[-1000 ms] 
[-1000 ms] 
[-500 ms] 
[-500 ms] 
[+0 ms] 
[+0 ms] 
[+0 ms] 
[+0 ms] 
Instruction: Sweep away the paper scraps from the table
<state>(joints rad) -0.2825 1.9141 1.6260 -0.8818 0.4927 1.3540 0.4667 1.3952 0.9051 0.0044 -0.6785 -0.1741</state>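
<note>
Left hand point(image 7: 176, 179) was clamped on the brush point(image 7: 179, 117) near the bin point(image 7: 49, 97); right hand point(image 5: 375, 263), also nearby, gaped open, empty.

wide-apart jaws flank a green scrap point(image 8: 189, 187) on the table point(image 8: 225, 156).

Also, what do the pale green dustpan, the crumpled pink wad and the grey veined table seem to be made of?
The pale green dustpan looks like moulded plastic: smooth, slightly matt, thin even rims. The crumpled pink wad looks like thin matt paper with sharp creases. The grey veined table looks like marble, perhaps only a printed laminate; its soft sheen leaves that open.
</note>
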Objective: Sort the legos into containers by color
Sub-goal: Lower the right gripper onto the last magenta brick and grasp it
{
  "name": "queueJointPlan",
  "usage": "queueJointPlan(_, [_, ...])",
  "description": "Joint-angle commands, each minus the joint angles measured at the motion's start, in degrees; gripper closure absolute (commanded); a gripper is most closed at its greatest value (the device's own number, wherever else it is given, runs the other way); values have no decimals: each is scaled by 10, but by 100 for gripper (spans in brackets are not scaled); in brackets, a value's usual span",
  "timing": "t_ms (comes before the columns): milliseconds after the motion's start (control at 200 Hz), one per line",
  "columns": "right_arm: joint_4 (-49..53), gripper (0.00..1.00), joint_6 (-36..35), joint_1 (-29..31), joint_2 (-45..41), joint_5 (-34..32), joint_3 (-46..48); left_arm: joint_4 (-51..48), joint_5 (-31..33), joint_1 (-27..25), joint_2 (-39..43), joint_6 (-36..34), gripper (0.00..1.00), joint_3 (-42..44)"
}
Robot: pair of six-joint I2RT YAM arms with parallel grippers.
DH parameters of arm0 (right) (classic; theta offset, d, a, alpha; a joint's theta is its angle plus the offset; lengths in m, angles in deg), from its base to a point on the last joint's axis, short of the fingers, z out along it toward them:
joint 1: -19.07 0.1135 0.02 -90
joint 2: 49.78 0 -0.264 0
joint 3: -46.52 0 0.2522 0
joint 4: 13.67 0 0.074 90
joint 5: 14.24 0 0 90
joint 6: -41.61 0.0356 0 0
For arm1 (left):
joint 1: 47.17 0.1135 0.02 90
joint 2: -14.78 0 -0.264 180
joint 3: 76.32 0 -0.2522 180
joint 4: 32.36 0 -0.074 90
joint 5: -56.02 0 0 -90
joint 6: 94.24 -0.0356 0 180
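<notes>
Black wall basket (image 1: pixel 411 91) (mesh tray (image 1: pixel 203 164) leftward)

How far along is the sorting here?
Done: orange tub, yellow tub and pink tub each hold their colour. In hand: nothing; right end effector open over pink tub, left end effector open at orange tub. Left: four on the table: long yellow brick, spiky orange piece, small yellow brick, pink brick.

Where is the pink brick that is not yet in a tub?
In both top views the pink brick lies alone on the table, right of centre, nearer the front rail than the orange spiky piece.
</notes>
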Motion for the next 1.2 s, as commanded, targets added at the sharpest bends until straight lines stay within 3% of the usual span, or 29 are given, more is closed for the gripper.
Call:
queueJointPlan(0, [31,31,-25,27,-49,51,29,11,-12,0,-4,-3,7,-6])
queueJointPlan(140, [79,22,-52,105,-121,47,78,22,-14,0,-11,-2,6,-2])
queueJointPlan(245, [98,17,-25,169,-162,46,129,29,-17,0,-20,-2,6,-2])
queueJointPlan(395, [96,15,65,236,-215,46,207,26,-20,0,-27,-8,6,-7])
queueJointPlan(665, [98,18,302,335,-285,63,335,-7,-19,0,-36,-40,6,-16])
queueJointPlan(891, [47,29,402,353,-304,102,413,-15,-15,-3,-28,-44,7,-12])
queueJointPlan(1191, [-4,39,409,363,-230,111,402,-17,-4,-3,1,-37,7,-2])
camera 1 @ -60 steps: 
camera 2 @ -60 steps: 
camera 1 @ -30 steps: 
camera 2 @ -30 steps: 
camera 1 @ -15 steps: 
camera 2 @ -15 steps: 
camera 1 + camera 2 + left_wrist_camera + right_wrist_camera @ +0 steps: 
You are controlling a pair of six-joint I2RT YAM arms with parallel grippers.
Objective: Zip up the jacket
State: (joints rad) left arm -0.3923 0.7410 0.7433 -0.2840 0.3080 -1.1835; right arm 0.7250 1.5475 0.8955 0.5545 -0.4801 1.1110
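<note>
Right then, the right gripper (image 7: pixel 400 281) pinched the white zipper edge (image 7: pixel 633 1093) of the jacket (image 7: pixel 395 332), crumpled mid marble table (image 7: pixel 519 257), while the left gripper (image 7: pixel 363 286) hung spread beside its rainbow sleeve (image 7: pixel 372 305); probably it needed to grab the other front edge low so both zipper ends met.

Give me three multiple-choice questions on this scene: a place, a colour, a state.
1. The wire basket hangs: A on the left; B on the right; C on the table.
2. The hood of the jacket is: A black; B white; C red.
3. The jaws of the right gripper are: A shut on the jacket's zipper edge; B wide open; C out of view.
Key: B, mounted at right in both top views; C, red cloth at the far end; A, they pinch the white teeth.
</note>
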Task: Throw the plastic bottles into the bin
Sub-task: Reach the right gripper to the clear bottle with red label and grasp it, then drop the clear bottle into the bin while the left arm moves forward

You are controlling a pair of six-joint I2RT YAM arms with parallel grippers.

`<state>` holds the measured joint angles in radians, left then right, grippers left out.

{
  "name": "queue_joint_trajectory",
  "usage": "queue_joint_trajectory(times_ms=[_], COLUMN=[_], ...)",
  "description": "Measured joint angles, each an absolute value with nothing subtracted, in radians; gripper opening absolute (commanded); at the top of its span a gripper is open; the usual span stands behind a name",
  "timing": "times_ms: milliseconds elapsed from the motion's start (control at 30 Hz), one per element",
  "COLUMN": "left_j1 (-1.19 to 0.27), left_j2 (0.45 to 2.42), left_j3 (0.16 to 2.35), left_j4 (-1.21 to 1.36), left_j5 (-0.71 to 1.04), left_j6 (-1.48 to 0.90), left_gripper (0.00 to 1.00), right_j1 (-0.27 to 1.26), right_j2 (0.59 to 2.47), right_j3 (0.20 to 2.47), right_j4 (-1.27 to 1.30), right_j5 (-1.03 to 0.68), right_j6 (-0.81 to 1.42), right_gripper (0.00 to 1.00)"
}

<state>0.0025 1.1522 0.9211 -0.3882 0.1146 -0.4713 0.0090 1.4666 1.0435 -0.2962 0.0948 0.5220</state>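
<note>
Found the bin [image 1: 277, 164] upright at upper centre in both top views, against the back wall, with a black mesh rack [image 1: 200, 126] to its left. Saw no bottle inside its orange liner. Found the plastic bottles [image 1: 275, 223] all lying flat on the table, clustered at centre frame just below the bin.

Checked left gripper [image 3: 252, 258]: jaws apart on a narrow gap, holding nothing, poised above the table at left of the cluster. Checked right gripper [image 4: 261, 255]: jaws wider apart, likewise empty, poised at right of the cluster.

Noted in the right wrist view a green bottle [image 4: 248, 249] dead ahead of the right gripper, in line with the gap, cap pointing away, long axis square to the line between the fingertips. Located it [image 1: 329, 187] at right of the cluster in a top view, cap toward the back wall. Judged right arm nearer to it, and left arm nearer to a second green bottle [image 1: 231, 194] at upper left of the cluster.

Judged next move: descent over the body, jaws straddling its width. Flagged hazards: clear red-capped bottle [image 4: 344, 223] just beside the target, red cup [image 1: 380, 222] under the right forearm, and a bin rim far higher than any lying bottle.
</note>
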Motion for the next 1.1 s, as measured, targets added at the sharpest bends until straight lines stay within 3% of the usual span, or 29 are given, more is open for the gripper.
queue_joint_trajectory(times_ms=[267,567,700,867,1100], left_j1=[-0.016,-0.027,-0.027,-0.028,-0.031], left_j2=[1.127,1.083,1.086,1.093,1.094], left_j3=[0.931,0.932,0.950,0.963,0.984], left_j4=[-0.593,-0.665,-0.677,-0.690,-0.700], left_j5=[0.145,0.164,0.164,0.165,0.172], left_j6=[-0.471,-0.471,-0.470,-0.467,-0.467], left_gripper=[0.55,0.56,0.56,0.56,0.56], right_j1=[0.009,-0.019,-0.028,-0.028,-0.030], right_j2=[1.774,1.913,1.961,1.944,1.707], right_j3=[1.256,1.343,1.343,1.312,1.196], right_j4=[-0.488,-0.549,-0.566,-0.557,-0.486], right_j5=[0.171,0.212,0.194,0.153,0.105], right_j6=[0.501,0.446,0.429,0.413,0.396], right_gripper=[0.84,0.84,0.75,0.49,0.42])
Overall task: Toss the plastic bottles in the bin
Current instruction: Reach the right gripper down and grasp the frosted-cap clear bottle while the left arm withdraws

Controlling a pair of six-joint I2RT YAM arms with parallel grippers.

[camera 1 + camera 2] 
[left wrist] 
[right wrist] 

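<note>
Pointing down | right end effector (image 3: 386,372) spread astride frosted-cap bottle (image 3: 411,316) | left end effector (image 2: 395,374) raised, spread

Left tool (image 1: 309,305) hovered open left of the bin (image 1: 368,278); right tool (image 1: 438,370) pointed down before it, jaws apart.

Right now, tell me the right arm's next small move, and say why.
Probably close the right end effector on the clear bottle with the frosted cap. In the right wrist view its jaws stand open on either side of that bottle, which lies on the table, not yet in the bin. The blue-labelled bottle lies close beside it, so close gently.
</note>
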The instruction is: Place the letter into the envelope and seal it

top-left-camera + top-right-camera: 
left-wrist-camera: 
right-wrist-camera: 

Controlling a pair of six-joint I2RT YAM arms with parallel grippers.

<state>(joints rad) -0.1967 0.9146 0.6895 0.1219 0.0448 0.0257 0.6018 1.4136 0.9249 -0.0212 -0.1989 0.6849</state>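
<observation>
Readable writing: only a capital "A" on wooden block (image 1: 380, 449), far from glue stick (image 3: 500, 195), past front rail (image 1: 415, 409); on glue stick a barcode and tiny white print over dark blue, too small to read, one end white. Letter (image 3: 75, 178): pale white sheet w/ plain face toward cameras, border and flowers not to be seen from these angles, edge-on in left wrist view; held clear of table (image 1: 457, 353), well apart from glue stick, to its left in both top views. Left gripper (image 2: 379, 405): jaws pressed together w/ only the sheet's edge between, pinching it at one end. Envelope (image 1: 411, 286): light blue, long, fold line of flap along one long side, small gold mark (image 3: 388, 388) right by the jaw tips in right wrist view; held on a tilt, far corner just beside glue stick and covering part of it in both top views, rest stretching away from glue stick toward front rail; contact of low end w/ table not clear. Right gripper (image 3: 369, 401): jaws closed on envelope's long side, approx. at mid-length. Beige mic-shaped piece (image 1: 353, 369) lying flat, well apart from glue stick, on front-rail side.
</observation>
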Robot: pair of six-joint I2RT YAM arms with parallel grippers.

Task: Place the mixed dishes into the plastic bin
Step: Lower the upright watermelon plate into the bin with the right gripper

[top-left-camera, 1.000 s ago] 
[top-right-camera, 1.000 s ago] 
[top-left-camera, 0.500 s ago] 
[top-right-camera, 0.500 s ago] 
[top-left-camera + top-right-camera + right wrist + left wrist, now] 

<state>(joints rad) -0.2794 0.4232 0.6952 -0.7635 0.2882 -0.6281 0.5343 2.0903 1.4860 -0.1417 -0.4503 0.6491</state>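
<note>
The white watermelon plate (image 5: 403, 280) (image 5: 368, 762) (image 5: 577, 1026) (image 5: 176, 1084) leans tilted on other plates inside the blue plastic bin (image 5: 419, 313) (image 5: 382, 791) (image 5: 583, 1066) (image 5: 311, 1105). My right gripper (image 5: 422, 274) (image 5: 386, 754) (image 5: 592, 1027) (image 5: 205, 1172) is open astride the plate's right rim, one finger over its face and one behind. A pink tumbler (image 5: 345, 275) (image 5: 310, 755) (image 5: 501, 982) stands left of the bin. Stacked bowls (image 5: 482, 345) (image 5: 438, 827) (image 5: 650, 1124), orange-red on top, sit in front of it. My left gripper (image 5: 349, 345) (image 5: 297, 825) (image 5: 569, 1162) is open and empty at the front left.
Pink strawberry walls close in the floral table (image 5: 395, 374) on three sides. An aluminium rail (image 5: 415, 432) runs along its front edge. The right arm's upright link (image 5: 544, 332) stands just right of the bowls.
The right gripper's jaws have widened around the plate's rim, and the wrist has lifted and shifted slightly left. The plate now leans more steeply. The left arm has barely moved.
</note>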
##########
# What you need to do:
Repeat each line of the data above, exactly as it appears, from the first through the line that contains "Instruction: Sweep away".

# Answer section:
[-1000 ms] 
[-1000 ms] 
[-500 ms] 
[-500 ms] 
[+0 ms] 
[+0 ms] 
[+0 ms] 
[+0 ms] 
Instruction: Sweep away the paper scraps from the table

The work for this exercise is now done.